• Exercise material:
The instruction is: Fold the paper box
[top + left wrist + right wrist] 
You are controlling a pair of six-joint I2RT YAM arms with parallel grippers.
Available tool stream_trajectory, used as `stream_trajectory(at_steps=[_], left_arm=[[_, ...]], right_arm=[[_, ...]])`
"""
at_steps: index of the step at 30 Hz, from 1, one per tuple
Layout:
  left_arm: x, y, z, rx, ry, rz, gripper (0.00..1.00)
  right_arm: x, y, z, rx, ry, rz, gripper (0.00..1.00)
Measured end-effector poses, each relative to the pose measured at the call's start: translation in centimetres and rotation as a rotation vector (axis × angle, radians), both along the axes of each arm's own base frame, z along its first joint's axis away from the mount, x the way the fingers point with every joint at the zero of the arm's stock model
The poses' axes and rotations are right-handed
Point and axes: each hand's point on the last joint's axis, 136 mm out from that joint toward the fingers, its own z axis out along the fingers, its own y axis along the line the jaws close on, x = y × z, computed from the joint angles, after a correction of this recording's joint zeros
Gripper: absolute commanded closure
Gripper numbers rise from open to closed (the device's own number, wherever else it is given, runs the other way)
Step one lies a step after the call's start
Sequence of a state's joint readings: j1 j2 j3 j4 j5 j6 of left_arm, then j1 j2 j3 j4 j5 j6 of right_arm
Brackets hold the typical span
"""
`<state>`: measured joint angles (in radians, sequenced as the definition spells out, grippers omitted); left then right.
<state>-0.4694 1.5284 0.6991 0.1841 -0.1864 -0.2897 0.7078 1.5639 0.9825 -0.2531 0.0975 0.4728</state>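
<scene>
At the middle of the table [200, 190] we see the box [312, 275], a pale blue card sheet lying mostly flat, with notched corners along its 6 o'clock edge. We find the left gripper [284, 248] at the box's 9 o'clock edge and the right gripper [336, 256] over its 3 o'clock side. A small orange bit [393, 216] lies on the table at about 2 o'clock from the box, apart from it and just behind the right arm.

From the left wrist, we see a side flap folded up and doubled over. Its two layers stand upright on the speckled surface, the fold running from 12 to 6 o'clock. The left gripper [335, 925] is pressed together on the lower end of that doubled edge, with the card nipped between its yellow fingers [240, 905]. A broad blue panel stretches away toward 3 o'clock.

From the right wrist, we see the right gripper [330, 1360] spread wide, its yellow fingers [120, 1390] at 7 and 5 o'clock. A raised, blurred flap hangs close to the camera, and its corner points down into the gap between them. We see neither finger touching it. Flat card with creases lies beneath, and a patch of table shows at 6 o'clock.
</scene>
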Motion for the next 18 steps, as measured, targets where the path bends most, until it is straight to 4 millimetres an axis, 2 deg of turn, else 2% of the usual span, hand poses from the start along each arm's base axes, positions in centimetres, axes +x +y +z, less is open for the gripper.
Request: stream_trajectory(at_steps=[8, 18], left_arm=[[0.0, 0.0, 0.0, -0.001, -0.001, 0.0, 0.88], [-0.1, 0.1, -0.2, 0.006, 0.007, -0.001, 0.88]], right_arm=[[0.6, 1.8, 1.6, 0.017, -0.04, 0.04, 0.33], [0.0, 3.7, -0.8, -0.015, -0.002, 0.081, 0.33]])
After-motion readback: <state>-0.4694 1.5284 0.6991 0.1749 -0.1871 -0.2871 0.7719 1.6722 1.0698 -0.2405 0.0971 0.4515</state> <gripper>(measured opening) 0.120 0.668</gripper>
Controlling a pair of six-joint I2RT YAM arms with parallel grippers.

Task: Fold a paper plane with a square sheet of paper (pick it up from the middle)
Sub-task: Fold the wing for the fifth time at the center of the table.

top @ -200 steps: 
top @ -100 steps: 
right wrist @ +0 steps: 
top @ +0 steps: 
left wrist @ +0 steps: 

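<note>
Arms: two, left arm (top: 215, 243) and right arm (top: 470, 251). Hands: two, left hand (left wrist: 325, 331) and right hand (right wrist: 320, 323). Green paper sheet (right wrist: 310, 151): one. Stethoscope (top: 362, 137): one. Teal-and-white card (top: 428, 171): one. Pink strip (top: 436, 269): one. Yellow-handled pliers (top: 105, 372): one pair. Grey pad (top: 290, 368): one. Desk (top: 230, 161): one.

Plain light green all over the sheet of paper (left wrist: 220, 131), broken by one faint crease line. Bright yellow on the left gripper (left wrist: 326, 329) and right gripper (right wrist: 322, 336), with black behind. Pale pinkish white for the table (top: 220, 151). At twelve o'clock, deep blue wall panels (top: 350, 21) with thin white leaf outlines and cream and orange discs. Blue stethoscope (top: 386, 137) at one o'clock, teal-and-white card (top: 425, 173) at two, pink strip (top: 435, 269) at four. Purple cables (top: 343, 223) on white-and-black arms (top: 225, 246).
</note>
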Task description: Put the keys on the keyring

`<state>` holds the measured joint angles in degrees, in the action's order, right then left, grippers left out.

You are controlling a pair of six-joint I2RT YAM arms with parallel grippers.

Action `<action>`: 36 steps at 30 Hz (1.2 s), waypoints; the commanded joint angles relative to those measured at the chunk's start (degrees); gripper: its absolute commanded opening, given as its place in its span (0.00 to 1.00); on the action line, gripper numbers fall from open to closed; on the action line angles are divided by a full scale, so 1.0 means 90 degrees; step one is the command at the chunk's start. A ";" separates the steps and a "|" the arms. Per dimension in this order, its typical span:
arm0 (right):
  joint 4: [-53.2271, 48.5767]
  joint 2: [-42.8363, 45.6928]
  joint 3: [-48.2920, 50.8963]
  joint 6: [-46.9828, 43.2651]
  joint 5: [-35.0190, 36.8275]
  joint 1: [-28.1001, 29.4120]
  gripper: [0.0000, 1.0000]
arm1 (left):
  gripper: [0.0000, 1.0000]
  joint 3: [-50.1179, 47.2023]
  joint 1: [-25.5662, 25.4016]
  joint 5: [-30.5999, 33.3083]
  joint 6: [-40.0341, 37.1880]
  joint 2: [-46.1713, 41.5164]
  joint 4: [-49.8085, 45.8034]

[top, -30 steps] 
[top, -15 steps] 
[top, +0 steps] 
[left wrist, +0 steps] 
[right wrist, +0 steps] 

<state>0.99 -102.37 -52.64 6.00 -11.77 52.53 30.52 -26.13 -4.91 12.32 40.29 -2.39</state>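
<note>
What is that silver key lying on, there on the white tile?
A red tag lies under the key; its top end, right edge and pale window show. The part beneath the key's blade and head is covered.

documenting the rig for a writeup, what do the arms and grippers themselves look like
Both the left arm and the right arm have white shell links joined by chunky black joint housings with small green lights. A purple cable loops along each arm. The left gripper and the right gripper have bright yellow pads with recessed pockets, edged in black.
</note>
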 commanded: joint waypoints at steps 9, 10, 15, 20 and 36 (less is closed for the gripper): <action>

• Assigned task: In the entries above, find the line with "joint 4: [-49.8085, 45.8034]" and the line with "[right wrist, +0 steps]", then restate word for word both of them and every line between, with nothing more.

• Answer box:
  joint 4: [-49.8085, 45.8034]

[top, -30 steps] 
[top, -15 steps] 
[top, +0 steps] 
[left wrist, +0 steps] 
[right wrist, +0 steps] 

The answer has nothing more to it.